Невестка подскочила на диване, на котором проводила все свободное время. Долго невестка даже не смотрела на свекра, но кое-что по дому начала делать. С сыном она занималась, словно играла в куклы.

В разгар весенних посадок на огороде Виктор Павлович выполнял самые трудные работы, копал, боронил, делал грядки. Когда он сделал замечание, стоявшей подбоченясь невестке, располневшей после первенца: “Все работают, а вы, Карина, почему изволите отдыхать?”

Та вспылила:
- Я у вас уже третий год работаю как рабыня, а вам все не угодишь!
- Рабыня Изаура, - улыбаясь, поправил свекор, стараясь перевести все в шутку.
- Почему я должна на вас работать, - все больше распаляясь, почти кричала, - я когда беременная была, в обморок падала, а вы заставляли меня работать.
- Тебя заставишь…
- И ругаете все время.
- Обидели бедненькую рабыню, да вы сами кого хошь обидите.
- Скоро три года, а вы будто не видите меня! – багровея, кричала Карина.
- Да! я лодырей в упор не вижу.

В перепалку вмешалась Мария Федоровна и, взяв за рукав Виктора Павловича, увлекла за собой, мягко говоря:
- Да брось ты, Витюша, пусть живут, как знают, вон и Алексей под ее дудку вытанцовывает.
- Я ему сказал…
- Ну, что ты ему сказал? Бесполезно, ночная кукушка перекукует, - в полный голос закончила Мария в дальнем углу огорода, помолчав, добавила, - не связывайся, а лучше грядку под морковь сделай, как в прошлом году, не широкую.

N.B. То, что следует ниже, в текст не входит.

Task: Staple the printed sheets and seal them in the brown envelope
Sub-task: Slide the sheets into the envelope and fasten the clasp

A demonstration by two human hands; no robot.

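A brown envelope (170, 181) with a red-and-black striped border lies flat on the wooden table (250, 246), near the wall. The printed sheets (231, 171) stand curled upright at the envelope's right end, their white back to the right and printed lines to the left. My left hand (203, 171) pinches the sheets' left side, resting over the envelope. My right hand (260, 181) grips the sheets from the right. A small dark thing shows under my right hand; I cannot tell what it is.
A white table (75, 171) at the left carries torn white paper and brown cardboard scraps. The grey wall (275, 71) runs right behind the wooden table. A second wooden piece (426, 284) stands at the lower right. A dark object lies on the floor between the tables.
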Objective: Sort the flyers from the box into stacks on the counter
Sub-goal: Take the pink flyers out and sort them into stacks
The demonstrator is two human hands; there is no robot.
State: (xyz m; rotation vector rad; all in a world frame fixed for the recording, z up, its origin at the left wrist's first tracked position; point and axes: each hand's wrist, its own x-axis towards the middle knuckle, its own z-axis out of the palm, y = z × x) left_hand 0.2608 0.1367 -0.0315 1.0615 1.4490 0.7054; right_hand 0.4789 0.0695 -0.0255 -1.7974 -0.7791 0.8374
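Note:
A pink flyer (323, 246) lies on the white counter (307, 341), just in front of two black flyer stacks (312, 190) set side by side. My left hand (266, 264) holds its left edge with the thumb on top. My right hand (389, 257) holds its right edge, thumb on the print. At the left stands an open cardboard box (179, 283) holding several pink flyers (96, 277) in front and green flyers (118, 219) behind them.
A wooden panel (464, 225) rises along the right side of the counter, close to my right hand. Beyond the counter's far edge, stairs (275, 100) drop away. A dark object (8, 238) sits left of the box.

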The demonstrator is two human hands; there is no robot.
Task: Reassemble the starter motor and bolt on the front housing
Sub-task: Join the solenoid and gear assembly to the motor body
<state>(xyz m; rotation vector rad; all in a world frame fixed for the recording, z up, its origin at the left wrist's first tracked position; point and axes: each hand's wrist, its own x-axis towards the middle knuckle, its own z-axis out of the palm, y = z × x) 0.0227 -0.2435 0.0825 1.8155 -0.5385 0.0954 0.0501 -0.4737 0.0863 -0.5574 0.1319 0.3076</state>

После назначения Алексея начальником энергетических сетей Новоалтайска домой он приезжал с сыном и дочкой, оставляя их на лето в родном селе. Карина наотрез отказывалась ездить с ним к его родителям, но каждый месяц заставляла его возить ее к матери. Постоянно звонила по телефону, и они подолгу беседовали с матерью, чаще ни о чем. Просто Карина сообщала матери, чем занимаются внуки.

Разрыв произошел сам собой. Карина ежедневно стала устраивать скандалы, а поводов для этого находилось уйма. То:
- Зачем ты им деньги даешь, у них и так все есть, вон у Виктории, смотри, и свекор, и свекровь приезжают и мяско, и сало, и масло, и творог, даже парное молоко привозят, а твои ни разу ничего не привезли…
- У Константина родители живут под боком, сорок минут езды, да они и гораздо моложе моих родителей. Мои-то: отец пока еще работает, а мама десять лет как на пенсии, мучается с почками да и руки побаливают.
- Оправдываешь своих, а про мою маму ни слова, а у нее и позвоночник не в порядке, и давление скачет.

Переполнило чашу терпения, когда Алексей, прилетев из очередной командировки в Москву, застал в доме бортмеханика местного аэропорта. Ни слова, не говоря, Алексей сел на “Волгу” и уехал к другу Иосифу Браверману в Барнаул, где и встретился с Галиной.